(Source records)
>>
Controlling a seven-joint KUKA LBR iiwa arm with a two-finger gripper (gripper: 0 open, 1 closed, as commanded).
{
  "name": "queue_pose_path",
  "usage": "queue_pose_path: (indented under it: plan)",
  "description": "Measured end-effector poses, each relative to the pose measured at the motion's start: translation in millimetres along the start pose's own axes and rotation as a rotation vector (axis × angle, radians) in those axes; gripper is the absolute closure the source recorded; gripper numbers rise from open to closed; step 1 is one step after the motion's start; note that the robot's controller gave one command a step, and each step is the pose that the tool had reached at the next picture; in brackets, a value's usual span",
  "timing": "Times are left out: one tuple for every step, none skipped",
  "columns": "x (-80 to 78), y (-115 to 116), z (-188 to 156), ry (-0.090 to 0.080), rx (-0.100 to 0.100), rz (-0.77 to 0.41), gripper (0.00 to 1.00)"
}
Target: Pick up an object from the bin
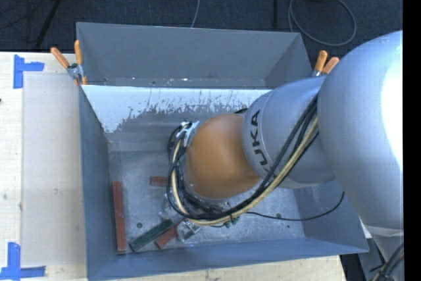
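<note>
Low at the near-left corner of the bin point(95, 174), beside dark green strip point(151, 236) and small brown piece point(165, 241). Descent stage, likely. State of jaws: cannot tell. Next: firm pinch, straight lift.

Four small pieces lie on the floor of the bin point(95, 161), all in its near-left part. A dark green flat strip point(150, 236) lies slantwise, its lower end toward the front wall and its upper end pointing right, up to the edge of the arm's orange cover point(217, 158). Just beside it on the right lies a short reddish-brown piece point(164, 241), slanted the same way; whether the two touch is unclear. A long reddish-brown stick point(119, 217) lies flat along the foot of the left wall, well apart from a small brown block point(158, 181) further back.
</note>
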State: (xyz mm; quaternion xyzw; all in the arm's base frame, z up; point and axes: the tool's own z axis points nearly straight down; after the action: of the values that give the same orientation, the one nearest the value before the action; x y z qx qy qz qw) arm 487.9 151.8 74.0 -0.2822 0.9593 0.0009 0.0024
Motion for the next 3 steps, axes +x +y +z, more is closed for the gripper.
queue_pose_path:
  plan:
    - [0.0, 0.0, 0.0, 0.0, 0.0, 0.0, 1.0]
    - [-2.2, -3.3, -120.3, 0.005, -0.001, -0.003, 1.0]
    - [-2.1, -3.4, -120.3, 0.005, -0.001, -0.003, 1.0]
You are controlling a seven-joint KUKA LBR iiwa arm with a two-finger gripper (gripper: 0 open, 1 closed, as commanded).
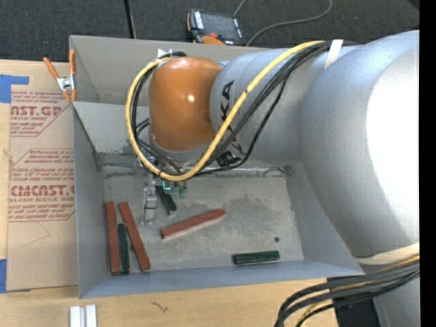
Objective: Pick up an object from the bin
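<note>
My gripper [158, 206] hangs below the orange cover, over the left middle of the bin floor. Its fingers stand apart, open, with nothing visible between them. A red-brown flat stick [193, 224] lies slanted on the floor just right of and below the fingertips, its left end nearest to them. To the left lie two more red-brown sticks [135, 236], side by side, with a dark green stick [122, 248] between them.
Another dark green stick [256, 257] lies near the bin's front wall at the right. The arm's thick body covers the bin's right and back. The sloped left wall rises close to the sticks on the left.
</note>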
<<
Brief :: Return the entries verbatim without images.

Answer below ::
Controlling a seven-joint KUKA LBR iiwa arm with a two-finger gripper (gripper: 0 open, 1 closed, as commanded).
{
  "name": "queue_pose_path",
  "usage": "queue_pose_path: (indented under it: plan)",
  "description": "Measured end-effector poses, each relative to the pose measured at the motion's start: translation in millimetres along the start pose's own axes and rotation as a rotation vector (axis × angle, radians) in those axes; gripper is the absolute closure the source recorded; gripper numbers rise from open to closed; step 1 is one step after the motion's start; note that the robot's controller gave one command a step, and each step is the pose that the tool had reached at the next picture; in brackets, a value's usual span",
  "timing": "Times are left out: one tuple for every step, none skipped",
  "columns": "x (-80 to 78), y (-115 to 116), z (-188 to 156), ry (-0.090 to 0.080), rx (-0.100 to 0.100), rz (-0.77 to 0.41), gripper (0.00 to 1.00)"
}
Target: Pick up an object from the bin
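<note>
Low at the near-left corner of the bin point(95, 174), beside dark green strip point(151, 236) and small brown piece point(165, 241). Descent stage, likely. State of jaws: cannot tell. Next: firm pinch, straight lift.

Four small pieces lie on the floor of the bin point(95, 161), all in its near-left part. A dark green flat strip point(150, 236) lies slantwise, its lower end toward the front wall and its upper end pointing right, up to the edge of the arm's orange cover point(217, 158). Just beside it on the right lies a short reddish-brown piece point(164, 241), slanted the same way; whether the two touch is unclear. A long reddish-brown stick point(119, 217) lies flat along the foot of the left wall, well apart from a small brown block point(158, 181) further back.
</note>
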State: (xyz mm; quaternion xyzw; all in the arm's base frame, z up; point and axes: the tool's own z axis points nearly straight down; after the action: of the values that give the same orientation, the one nearest the value before the action; x y z qx qy qz qw) arm 487.9 151.8 74.0 -0.2822 0.9593 0.0009 0.0024
Motion for the next 3 steps, axes +x +y +z, more is closed for the gripper.
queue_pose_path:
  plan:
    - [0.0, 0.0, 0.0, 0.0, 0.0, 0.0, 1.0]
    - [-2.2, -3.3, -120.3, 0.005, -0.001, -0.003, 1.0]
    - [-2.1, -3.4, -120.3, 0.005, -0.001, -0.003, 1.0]
You are controlling a seven-joint KUKA LBR iiwa arm with a two-finger gripper (gripper: 0 open, 1 closed, as commanded).
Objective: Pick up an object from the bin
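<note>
My gripper [158, 206] hangs below the orange cover, over the left middle of the bin floor. Its fingers stand apart, open, with nothing visible between them. A red-brown flat stick [193, 224] lies slanted on the floor just right of and below the fingertips, its left end nearest to them. To the left lie two more red-brown sticks [135, 236], side by side, with a dark green stick [122, 248] between them.
Another dark green stick [256, 257] lies near the bin's front wall at the right. The arm's thick body covers the bin's right and back. The sloped left wall rises close to the sticks on the left.
</note>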

No other output is needed; the exercise is complete.